▶ _Your instructions_
Within the data that follows, set down exactly the lines from the one containing "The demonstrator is" through the one containing "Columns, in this", both ends included.
****************
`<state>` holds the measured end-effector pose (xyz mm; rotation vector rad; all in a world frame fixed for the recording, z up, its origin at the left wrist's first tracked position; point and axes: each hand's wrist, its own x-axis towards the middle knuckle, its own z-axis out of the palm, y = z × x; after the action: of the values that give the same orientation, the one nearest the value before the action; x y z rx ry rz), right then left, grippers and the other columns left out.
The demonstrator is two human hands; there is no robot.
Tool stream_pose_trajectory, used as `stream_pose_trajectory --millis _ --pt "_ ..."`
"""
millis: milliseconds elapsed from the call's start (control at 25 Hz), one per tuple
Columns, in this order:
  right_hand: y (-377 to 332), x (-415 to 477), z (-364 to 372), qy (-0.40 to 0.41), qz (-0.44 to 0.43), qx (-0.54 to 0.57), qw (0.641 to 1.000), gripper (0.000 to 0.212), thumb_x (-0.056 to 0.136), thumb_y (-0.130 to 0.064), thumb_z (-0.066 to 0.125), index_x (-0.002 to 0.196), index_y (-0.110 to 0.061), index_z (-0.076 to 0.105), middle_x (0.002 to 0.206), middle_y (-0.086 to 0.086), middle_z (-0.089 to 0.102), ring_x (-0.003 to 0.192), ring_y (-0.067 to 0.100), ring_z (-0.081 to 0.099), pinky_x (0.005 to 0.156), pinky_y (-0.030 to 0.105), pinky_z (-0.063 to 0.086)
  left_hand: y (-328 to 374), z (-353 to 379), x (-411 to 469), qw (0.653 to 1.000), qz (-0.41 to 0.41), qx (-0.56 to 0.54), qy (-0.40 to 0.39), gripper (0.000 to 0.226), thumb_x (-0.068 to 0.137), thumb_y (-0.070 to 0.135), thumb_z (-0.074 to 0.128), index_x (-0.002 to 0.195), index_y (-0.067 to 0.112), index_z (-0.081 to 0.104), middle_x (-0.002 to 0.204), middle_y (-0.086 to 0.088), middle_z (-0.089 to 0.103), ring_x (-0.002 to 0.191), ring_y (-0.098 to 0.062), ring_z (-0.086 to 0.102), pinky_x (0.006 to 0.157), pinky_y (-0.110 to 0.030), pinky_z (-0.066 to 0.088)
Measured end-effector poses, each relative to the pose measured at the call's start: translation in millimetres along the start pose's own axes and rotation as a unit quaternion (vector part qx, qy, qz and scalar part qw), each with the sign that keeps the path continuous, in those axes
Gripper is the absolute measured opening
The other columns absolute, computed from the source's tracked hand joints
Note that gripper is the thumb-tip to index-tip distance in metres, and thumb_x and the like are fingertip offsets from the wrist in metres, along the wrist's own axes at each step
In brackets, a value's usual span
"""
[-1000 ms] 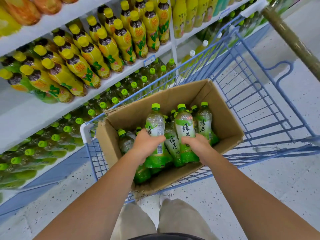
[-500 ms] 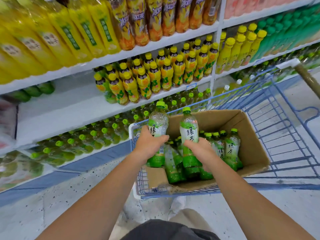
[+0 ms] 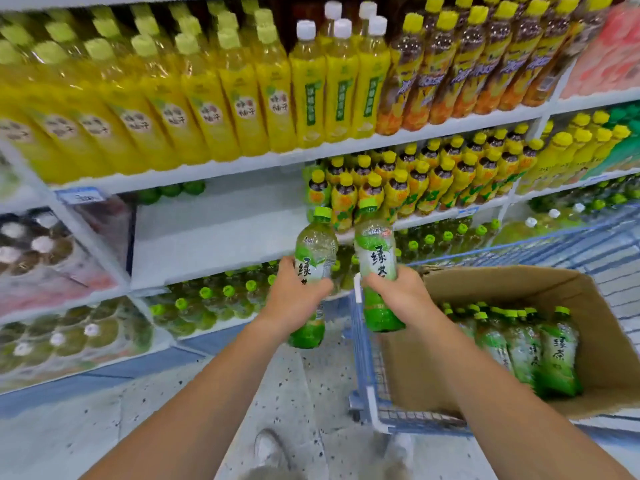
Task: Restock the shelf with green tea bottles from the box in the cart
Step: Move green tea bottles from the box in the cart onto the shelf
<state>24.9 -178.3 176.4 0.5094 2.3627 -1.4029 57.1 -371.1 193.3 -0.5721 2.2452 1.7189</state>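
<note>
Green-capped clear plastic bottle of green tea (image 3: 313,251) is gripped in the left hand (image 3: 294,301), fingers curled round its middle, and a second green-labelled tea bottle (image 3: 375,252) is gripped the same way in the right hand (image 3: 403,292). Both are held upright, side by side, clear of the brown cardboard box (image 3: 595,306) and out past the left end of the blue wire cart (image 3: 362,341), in the air just in front of the shelving. Neither has been set down yet

Progress-wise it'd be called somewhere in the early-to-middle part. A wide bare stretch of the white middle shelf (image 3: 214,233) is seen to the left of the yellow-capped bottles (image 3: 398,192), with only a few green caps (image 3: 173,189) tucked at the far back, so plenty of room is left to be filled. A good row of boxed green tea bottles (image 3: 557,351) is seen on the near right, so more trips are likely needed. How many have been shelved already can't be told for sure. The pair in hand would presumably be carried up and left onto that bare patch
</note>
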Motion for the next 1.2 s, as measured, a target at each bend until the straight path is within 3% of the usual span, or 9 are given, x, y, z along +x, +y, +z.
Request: stream_pose_trajectory --millis 80,200,280,440,720,1000,1200 --pt "-24 2 38 -0.004 -0.019 0.002 1.0 0.021 0.08 -0.03 0.076 0.096 -0.023 0.065 0.084 -0.008 0.065 0.077 0.013 0.061 0.07 0.031 0.046 -9 -43 13 1.0 0.013 0.014 0.015 0.04 0.079 0.024 0.074 0.108 0.029 0.047 0.098 0.002 0.066 0.089 -0.015 0.065 0.078 -0.036 0.053" --pt "-45 6 86 -0.019 -0.042 0.044 0.998 0.018 0.079 -0.026 0.077 0.091 -0.028 0.064 0.092 -0.005 0.07 0.084 0.014 0.067 0.074 0.034 0.055 -18 -93 32 0.999 0.026 0.022 0.032 0.047 0.082 0.022 0.074 0.119 0.023 0.045 0.097 0.002 0.065 0.083 -0.01 0.064 0.067 -0.027 0.053" --pt "-57 14 117 -0.044 -0.062 0.056 0.995 0.023 0.081 -0.024 0.078 0.097 -0.03 0.063 0.095 -0.007 0.07 0.086 0.009 0.066 0.069 0.029 0.054 -27 -121 46 0.998 0.033 0.023 0.058 0.05 0.083 0.02 0.076 0.122 0.023 0.045 0.096 0.004 0.064 0.08 -0.006 0.064 0.059 -0.018 0.048" --pt "-67 43 169 -0.087 -0.084 0.086 0.989 0.031 0.084 -0.025 0.077 0.111 -0.026 0.062 0.099 -0.008 0.07 0.087 0.005 0.066 0.065 0.022 0.049 -49 -156 77 0.991 0.055 0.026 0.119 0.054 0.079 0.016 0.081 0.12 0.023 0.047 0.098 0.008 0.064 0.083 -0.004 0.063 0.059 -0.009 0.047" --pt "-57 122 240 -0.081 -0.112 0.146 0.98 0.032 0.083 -0.025 0.077 0.109 -0.032 0.06 0.102 -0.009 0.072 0.094 0.011 0.069 0.081 0.035 0.057 -93 -177 145 0.977 0.091 0.013 0.193 0.042 0.078 0.012 0.079 0.106 0.03 0.054 0.089 0.008 0.065 0.071 0.004 0.063 0.056 -0.011 0.05" --pt "-46 202 308 -0.017 -0.219 0.151 0.964 0.033 0.084 -0.017 0.077 0.109 -0.026 0.057 0.096 -0.015 0.068 0.085 -0.004 0.063 0.069 0.019 0.048 -155 -182 233 0.947 0.195 0.004 0.254 0.044 0.075 0.013 0.083 0.109 0.023 0.058 0.087 0.011 0.067 0.076 0.002 0.065 0.061 -0.007 0.046" --pt "-42 247 344 -0.012 -0.292 0.171 0.941 0.038 0.084 -0.018 0.078 0.113 -0.026 0.055 0.101 -0.013 0.069 0.089 -0.003 0.065 0.073 0.019 0.051 -180 -180 285 0.924 0.271 -0.039 0.266 0.057 0.075 0.009 0.082 0.123 0.024 0.056 0.099 0.016 0.068 0.088 0.008 0.064 0.072 -0.004 0.046"
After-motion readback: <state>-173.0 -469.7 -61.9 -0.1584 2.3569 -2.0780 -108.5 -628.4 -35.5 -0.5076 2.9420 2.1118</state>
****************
▶ _Written response_
The demonstrator is two human hands; there is no robot.
Tool stream_pose_trajectory, used as `stream_pose_trajectory --millis _ --pt "_ ..."`
"""
millis: milliseconds elapsed from the call's start (control at 25 Hz), one per tuple
Columns, in this order:

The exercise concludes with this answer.